Il n’y a pas de petite cause

J’étais le 28 avril à Illange, à la marche pour le climat et la santé. J’y ai cherché des connaissances, je veux dire : pas des gens que j’ai connus par l’association Stop Knauf Illange, mais des gens de mon coin, de Volmerange-les-Mines ou des environs, mais je n’ai trouvé que Stéph, avec son ami. J’y ai aussi cherché un vieux pote qui habite Illange ; en vain.

J’en connais pourtant pas mal qui sont éco-sensibles, voire éco-responsables, des qui ont tout lu sur les sujets de la nécessaire préservation de notre environnement, de la biodiversité, des ressources naturelles, des qui ont mis en pratique le zéro déchet et la frugalité énergétique, des qui se sont présentés à des élections sous l’étiquette écolo. Mais pas vus. Donc, un peu déçu.

Je ne reproche rien, remarquez. Moi non plus, je ne fais pas toutes les manifs. Je me suis dit qu’Illange était peut-être trop petit pour eux, que les grandes causes planétaires leur paraissent plus importantes que la lutte contre une simple usine à combustion de coke dans un petit coin de Moselle. Je me suis dit qu’on les verrait sans aucun doute à Metz, le 4 mai d’avant le G7 Environnement.

Ce qui fait qu’on n’est pas toujours très nombreux, c’est que l’écologie est un combat. Les combats, ça demande des efforts, et les efforts, ça fatigue. L’écologie est en outre un combat parmi d’autres. Et il y en a beaucoup ces temps-ci, des combats qui valent la peine qu’on monte au créneau. Alors chacun fait ce qu’il peut ; c’est sûr, on ne peut pas être tout le temps au four et au moulin.

Le combat écologique a en France déjà plus d’un demi-siècle et ce n’est qu’aujourd’hui, donc un peu tard, n’est-ce pas, peut-être même trop tard pour sauver certaines belles choses, que sa totale légitimité se voit confirmée, officialisée, médiatiquement, par les constats de catastrophe imminente que font les scientifiques dans tous les domaines qui intéressent la vie sur Terre. Et pourtant, et pourtant… il faut encore se battre pied à pied contre les sourds, les cyniques et l’obscurantisme.

Prenons l’exemple de l’air. Préserver la qualité de l’air qu’on respire, c’est important, n’est-ce pas ? C’est une nécessité, même, personne ne vous dira le contraire. Oui… mais non : préserver la qualité de l’air, ça ne va pas de soi, pas du tout même.

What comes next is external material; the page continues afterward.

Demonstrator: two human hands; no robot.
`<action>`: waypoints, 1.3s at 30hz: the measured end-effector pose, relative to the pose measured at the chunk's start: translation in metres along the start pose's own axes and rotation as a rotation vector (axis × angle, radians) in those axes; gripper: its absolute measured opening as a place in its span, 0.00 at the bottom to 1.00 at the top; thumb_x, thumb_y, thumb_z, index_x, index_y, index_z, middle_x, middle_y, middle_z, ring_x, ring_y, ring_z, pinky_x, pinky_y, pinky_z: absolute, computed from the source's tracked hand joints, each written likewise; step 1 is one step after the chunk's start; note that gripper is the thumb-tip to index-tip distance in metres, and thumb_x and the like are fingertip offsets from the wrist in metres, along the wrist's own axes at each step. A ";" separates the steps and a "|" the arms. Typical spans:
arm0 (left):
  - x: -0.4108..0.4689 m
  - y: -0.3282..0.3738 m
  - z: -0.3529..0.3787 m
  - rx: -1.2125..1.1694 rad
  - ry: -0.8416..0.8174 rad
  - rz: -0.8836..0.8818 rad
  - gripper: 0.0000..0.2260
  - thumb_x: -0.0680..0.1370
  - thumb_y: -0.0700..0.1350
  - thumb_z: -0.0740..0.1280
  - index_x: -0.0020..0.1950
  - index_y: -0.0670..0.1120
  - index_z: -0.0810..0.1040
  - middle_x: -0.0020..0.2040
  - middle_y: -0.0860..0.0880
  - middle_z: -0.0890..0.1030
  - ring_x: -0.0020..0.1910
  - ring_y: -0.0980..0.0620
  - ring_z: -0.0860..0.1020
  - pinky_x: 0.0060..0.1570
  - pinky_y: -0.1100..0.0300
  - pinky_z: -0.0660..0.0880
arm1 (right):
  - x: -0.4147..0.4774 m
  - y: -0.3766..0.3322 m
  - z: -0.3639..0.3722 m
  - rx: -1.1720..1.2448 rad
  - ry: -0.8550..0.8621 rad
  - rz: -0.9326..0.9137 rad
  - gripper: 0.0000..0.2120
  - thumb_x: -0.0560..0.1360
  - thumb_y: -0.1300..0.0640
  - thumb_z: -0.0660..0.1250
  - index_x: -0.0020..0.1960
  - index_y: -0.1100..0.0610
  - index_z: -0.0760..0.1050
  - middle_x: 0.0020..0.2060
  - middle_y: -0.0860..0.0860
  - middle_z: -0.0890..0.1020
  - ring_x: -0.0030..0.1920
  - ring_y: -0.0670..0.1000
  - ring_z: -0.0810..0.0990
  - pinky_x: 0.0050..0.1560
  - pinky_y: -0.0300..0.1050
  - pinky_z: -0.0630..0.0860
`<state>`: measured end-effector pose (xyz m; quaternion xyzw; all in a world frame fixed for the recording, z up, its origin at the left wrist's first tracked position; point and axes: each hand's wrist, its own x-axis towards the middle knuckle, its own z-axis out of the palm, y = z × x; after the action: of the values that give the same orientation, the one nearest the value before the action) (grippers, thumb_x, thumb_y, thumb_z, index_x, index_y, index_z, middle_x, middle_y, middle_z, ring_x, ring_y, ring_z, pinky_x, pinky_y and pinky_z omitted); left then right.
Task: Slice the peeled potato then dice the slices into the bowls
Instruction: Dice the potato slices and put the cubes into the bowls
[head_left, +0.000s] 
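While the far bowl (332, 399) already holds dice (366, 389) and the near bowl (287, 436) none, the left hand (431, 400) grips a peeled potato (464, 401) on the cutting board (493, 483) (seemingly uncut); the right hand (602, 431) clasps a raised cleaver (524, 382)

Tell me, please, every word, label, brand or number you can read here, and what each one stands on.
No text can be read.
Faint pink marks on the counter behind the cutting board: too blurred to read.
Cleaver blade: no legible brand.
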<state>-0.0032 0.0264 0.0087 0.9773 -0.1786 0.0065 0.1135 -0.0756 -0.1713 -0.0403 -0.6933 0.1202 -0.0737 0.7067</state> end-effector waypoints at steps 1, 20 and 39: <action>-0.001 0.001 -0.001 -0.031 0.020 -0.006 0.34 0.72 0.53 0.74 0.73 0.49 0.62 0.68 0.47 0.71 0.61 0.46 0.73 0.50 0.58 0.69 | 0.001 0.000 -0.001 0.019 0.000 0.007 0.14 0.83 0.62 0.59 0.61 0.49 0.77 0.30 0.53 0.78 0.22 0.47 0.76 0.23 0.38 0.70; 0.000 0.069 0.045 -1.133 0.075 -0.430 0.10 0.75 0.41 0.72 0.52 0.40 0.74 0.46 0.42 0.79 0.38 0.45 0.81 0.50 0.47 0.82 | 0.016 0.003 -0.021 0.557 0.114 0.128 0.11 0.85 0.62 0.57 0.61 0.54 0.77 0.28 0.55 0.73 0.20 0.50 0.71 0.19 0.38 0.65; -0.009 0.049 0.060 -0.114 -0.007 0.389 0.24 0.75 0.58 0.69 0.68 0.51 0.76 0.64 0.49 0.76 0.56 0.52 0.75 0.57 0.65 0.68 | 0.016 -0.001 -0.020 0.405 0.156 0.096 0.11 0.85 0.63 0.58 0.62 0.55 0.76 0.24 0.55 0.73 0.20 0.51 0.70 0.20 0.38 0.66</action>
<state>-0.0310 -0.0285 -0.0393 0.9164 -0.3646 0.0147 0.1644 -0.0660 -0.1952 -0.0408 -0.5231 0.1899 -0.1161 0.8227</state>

Parce que tout le mouvement naturel de l’activité humaine, l’industrie en particulier, ne fait au contraire que le dégueulasser, l’air qu’on respire. Il faut donc aller à l’encontre du naturel.

Ah ! le cruel dilemme… que nos élus et décideurs, du plus petit niveau jusqu’aux sommets de l’état, ont résolu d’une manière fort simple, cynique et irresponsable : par devant, ils tiennent de beaux discours sur la qualité de l’air – sous la contrainte, parce que les gens (les électeurs) les poussent aux fesses – et par derrière, ils ne font presque rien, ou rien, ou font tout le contraire de ce qu’ils disent. C’est qu’ils privilégient toujours – par copinage peut-être ? – le business qui rapporte le plus et qui rapporte tout de suite.
À cet égard, l’histoire de l’implantation de l’usine Knauf à Illange a quelque chose de l’archétype, apportant la preuve que la santé de la population et la qualité de l’environnement ne comptent pour rien au regard de la production de bien et de bénéfices et de quelques emplois.

Il me revient en mémoire cet argument d’une personne que j’essayais de convaincre de rejoindre SKI, qui m’opposait que les gens qui manifestent contre Knauf à Illange ne le font que parce qu’ils sont directement concernés et qu’ils ne le feraient pas si Knauf s’installait ailleurs, loin de chez eux. Tu parles d’un argument !
Et quand bien même ! Est-ce une raison pour ne rien faire ? Pour les laisser se débrouiller seuls ? Évidemment, non. Et les gens directement concernés ont effectivement reçu du soutien de gens qui ne sont pas directement concernés.

Ce qui est sûr désormais, c’est que les anti Knauf d’Illange continueront de se battre contre cette saloperie d’industrie au coke, où qu’elle s’installe. Leur cause fait cause commune avec l’humanité entière. Il n’y a donc pas de petite cause. Le combat est autant sur le terrain que dans les hautes sphères. Si chacun partout résiste, il n’y aura plus aucun endroit sur Terre où de telles aberrations trouveront à s’implanter. Le reste suivra… naturellement.